9月29日,作为中共自嗨“十一”的重头戏码之一,“国家勋章和国家荣誉称号”颁授仪式,在大会堂“隆重”举行。中共党魁·-:向“人民艺术家”国家荣誉称号获得者田华颁授了国家勋章。

田华,原名刘天花,1928年出生于河北省唐县。她的演艺生涯始于1940年,当时她加入八路军剧社,开始了她的表演生涯。1951年,她在电影《白毛女》中扮演喜儿,这一角色使她成为家喻户晓的电影明星,同时也成为中共高层推崇的演艺界红人。

笔者注意到,9月29日中共众党媒高调报道颁授仪式的新闻里,在田华饰演的众多人物形象中,唯一被提及的就是《白毛女》中扮演的喜儿。也就是说,田华主演《白毛女》,在她获得这枚勋章的“功劳”中举足轻重。换句话说,《白毛女》中的喜儿,是田华塑造的所有形象中的“头牌”。因此从某种意义上说,正是这股“白毛风”,把田化“刮”上了“国家勋章”的领奖台。

《白毛女》的来龙去脉

那么,《白毛女》究竟是一出什么样的作品呢?让我们穿越近百年的历史尘烟,来探寻“白毛风”风起何处吧。

2002年4月3日,《中华读书报》发表了“白毛女的故事”一文,详细起底了《白毛女》。文章说,《白毛女》的题材最初来源于河北民间一个关于“白毛仙姑”的传说。这个传说的大意是:

“附近有座山,山里有个洞,洞里住着一个浑身长满白毛的仙姑。她扶正祛邪,法力无边,主宰人间祸福。”

抗战时,有些“根据地解放区”的“斗争大会”常常开不起来,其原因就是村民们晚上都去给“仙姑”上香进贡,祈求赐福,使得斗争会场冷冷清清。

“白毛仙姑”的传说,首先启发了中共西北战地服务团作家邵子南的灵感,他注意到了这个题材。为配合“斗争”需要,把村民们从奶奶庙、“仙姑洞”里拉回来,他编了一个戏曲剧本,主题是“破除迷信,发动群众”,这就是后来《白毛女》的雏形。

无巧不成书。
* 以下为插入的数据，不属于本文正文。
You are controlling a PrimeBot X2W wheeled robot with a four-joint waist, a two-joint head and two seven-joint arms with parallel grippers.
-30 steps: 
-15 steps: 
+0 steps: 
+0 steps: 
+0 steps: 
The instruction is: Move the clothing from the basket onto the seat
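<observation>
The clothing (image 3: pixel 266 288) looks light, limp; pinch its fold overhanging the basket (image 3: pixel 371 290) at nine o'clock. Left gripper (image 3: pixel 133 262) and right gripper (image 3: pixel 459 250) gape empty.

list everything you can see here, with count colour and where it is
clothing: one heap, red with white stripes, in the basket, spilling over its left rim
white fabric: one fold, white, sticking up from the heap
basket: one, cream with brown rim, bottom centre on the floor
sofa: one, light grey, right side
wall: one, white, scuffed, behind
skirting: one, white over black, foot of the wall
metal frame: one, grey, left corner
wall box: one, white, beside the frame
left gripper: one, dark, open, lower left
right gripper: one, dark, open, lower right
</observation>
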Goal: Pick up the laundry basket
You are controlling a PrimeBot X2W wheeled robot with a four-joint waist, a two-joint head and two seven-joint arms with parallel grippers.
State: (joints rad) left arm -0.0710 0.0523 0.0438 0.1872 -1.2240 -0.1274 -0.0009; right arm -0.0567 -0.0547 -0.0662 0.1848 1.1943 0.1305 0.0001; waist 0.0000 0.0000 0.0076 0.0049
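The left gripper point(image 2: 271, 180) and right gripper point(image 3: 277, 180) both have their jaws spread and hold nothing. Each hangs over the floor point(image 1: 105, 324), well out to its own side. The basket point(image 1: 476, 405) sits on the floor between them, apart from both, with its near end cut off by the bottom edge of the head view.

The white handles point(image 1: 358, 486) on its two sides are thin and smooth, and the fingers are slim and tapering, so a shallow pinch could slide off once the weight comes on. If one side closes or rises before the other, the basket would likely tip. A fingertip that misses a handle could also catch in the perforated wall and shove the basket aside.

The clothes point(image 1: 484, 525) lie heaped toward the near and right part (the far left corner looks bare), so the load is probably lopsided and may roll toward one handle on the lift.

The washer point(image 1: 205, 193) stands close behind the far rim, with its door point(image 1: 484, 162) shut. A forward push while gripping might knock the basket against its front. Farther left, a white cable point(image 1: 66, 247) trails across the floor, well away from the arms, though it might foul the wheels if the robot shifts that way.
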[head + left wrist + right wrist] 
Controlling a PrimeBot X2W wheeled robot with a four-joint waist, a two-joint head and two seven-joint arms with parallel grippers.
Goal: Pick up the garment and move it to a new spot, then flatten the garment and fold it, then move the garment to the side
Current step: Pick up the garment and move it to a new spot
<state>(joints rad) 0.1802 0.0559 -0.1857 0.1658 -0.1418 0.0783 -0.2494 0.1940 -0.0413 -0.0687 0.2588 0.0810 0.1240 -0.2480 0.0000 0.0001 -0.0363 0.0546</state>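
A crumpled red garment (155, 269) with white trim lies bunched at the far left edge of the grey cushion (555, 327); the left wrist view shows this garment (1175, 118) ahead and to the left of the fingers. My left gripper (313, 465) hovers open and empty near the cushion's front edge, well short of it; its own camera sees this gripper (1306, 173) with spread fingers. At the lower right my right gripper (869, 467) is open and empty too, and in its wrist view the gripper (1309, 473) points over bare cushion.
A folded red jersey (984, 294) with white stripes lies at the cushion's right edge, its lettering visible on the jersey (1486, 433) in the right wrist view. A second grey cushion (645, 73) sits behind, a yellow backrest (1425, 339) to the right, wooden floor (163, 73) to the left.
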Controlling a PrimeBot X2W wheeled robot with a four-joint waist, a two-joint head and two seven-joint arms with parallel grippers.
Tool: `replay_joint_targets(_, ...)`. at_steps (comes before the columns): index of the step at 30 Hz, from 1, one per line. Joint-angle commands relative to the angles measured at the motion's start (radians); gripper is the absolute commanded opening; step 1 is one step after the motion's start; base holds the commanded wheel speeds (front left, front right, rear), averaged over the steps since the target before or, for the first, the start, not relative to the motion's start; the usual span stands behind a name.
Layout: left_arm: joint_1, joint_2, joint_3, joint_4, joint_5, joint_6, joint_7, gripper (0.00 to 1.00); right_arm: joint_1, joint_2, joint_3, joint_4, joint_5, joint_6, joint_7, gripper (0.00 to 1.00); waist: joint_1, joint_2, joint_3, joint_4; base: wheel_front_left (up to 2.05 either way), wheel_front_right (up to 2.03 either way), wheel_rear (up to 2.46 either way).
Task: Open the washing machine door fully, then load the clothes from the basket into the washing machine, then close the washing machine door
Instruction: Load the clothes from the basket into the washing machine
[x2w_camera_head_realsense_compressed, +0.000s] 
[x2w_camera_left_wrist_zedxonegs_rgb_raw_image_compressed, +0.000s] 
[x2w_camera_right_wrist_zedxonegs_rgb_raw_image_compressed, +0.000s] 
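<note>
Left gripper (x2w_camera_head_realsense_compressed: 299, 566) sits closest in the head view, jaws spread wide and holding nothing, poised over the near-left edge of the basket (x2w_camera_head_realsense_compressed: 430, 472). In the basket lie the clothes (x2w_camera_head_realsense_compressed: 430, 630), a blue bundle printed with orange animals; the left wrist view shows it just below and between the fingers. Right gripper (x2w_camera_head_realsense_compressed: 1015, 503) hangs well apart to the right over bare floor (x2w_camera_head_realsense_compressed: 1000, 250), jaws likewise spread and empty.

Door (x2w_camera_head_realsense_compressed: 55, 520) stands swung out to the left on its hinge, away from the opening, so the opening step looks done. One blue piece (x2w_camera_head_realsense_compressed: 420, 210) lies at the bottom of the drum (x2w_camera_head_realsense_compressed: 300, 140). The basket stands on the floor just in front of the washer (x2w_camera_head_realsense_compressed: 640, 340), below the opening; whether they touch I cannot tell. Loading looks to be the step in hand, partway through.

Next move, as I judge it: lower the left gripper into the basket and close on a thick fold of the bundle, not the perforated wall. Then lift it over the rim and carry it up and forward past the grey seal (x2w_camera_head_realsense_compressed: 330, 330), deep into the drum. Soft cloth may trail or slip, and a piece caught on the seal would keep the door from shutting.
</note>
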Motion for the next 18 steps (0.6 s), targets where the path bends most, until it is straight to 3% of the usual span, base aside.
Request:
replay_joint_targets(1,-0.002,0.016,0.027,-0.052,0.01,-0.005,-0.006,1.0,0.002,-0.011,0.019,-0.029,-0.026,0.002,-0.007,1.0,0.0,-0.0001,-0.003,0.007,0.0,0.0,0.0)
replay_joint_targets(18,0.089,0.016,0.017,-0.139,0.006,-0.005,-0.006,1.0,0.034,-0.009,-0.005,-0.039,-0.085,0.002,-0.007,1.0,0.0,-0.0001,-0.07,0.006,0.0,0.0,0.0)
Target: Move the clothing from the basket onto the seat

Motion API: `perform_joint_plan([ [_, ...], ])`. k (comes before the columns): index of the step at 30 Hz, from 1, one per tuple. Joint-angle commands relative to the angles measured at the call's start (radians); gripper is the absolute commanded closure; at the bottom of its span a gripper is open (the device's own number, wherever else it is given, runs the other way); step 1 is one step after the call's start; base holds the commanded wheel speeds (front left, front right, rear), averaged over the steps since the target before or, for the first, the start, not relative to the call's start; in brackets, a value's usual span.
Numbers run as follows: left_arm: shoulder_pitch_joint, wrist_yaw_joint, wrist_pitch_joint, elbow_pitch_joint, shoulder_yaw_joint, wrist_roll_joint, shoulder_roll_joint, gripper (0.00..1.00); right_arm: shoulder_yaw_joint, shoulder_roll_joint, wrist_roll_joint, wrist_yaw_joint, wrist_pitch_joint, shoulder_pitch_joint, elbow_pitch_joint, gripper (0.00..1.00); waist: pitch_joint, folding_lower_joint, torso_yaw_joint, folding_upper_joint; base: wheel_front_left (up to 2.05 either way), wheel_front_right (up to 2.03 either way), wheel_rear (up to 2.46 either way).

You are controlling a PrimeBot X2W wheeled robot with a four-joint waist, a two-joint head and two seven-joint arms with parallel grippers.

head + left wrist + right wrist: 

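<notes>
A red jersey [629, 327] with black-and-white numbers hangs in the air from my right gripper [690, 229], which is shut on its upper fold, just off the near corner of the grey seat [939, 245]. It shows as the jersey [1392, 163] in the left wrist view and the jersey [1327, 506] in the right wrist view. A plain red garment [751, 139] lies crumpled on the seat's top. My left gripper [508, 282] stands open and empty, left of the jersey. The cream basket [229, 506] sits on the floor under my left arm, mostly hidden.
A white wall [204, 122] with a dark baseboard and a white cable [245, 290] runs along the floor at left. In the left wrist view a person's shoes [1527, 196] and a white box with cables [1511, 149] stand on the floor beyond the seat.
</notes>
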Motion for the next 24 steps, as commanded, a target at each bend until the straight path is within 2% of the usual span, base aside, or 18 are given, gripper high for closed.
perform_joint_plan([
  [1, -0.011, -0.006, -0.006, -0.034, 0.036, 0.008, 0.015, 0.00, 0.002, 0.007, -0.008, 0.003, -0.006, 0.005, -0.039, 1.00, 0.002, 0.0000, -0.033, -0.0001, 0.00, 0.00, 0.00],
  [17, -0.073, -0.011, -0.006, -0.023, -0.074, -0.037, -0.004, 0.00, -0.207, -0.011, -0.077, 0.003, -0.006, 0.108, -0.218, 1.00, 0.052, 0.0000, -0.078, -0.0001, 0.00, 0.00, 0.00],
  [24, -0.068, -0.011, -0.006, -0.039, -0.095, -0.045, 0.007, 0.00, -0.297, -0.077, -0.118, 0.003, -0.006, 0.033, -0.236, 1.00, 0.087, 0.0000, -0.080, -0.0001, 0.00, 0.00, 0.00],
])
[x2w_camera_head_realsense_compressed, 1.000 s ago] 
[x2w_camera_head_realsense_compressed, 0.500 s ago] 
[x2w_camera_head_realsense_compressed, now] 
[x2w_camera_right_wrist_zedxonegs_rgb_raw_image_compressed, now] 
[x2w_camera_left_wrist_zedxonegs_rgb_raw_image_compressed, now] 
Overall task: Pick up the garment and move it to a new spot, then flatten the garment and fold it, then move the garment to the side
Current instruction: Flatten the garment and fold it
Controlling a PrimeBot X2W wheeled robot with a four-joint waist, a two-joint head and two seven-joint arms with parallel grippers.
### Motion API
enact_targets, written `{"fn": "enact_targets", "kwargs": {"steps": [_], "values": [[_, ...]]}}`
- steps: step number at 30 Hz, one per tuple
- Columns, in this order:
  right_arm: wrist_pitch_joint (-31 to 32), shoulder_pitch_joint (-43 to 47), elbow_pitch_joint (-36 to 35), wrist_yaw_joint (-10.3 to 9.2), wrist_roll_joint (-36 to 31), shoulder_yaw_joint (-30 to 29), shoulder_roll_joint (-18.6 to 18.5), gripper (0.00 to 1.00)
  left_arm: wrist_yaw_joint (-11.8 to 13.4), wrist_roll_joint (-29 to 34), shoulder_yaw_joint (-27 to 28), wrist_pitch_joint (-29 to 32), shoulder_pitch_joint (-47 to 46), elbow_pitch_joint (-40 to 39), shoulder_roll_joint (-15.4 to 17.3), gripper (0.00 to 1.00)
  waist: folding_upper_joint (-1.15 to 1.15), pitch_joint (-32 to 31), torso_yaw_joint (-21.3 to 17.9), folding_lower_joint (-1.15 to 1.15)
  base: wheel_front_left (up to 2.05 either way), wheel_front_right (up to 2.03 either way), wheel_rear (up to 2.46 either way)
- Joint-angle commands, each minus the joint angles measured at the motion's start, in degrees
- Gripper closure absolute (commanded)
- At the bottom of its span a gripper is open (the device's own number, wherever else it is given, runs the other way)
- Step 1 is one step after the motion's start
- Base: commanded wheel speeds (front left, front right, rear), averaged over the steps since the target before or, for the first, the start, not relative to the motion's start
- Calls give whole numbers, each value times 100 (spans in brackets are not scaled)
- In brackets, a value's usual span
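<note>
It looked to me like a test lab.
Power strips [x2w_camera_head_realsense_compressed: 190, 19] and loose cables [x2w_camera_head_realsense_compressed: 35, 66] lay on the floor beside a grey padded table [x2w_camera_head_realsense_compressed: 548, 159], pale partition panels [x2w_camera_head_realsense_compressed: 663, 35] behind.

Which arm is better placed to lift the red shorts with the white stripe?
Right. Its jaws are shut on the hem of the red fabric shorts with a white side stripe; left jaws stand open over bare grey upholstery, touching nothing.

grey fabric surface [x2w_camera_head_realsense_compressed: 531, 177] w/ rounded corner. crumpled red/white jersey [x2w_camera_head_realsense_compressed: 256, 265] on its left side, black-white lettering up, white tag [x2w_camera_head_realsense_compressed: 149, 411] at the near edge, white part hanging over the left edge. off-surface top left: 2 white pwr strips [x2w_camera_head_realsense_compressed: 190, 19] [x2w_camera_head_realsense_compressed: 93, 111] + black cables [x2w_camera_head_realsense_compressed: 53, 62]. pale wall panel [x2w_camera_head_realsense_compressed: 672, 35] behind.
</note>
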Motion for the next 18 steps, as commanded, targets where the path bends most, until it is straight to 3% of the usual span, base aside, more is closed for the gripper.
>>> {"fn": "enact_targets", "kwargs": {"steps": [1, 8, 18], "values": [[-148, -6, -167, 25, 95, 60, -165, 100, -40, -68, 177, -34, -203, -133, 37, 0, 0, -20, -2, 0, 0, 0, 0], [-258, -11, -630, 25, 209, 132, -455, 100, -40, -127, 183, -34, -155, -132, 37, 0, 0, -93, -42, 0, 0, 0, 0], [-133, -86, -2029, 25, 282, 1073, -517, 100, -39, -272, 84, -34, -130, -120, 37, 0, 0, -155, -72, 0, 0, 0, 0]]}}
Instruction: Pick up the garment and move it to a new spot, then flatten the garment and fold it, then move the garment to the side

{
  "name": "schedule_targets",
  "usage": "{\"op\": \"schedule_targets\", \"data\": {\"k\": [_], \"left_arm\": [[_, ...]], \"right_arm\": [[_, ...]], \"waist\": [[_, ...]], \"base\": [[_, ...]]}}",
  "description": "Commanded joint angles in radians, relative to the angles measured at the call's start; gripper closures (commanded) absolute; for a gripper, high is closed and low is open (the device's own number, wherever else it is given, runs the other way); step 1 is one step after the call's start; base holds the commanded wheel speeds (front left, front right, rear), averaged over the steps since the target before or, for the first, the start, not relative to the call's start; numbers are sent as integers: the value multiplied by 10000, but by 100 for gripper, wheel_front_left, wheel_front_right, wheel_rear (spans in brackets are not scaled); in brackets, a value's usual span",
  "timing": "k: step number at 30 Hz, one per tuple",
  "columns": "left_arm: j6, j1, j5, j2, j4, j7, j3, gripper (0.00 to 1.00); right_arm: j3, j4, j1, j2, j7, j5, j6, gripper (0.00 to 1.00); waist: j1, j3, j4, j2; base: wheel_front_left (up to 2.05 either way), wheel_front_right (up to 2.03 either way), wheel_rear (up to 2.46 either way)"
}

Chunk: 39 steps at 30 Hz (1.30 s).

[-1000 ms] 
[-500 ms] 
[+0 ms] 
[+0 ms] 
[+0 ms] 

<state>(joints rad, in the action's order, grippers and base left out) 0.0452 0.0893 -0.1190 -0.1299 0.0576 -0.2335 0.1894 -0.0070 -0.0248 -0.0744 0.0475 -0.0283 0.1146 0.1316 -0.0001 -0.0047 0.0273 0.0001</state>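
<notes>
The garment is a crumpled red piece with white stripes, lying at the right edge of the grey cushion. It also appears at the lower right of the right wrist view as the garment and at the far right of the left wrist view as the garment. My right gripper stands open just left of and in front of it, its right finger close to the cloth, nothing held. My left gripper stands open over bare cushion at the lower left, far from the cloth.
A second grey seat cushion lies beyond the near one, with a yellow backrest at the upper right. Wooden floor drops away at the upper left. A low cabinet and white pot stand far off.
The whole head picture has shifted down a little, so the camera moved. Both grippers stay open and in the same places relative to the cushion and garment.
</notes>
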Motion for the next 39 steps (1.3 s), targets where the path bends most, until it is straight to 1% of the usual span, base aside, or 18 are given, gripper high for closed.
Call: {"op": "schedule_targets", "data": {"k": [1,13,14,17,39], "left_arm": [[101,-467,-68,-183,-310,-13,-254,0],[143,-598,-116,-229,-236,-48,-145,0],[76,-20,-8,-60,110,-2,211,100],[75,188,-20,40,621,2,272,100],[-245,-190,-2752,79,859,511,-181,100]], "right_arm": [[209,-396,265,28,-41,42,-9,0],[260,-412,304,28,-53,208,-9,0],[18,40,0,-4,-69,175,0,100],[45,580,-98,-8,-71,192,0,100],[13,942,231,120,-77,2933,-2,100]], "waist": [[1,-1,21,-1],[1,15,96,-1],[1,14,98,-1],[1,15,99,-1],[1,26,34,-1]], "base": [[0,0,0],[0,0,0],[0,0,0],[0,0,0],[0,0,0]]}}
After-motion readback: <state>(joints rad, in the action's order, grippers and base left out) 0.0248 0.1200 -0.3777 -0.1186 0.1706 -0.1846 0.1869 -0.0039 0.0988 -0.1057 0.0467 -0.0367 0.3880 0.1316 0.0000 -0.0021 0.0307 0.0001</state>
政治嗅觉灵敏度极高的延安“鲁迅艺术学院”(下称鲁艺)院长周扬看到了这个剧本,尽管他对原剧本主题局限于“破除迷信”感到不满,但却从中看到了一种“干货”,尽管他一下子还说不准这“干货”到底是什么。

于是,周扬决定由鲁艺创作并演出一部大型舞台剧,就以“白毛仙姑”为题材。创作班底很快搭了起来,由鲁艺戏剧系主任张庚总负责,编剧仍为邵子南。邵在他原先的戏曲剧本的基础上,很快就写出了剧本的演出本,主题当然已经不是民间传说中的仗义行侠,而是反映阶级剥削给劳动人民造成的沉重灾难。但试排几场之后,周扬很不满意。他认为无论从立意还是从艺术形式和表演格调上讲,《白毛仙姑》都没有走出旧剧的老套子,缺乏新意。为此,他明确提出:鲁艺要在党的七大召开之前,创作演出一部大型的新歌剧《白毛女》;要赋予新歌剧以新的主题,体现劳动人民的反抗意识……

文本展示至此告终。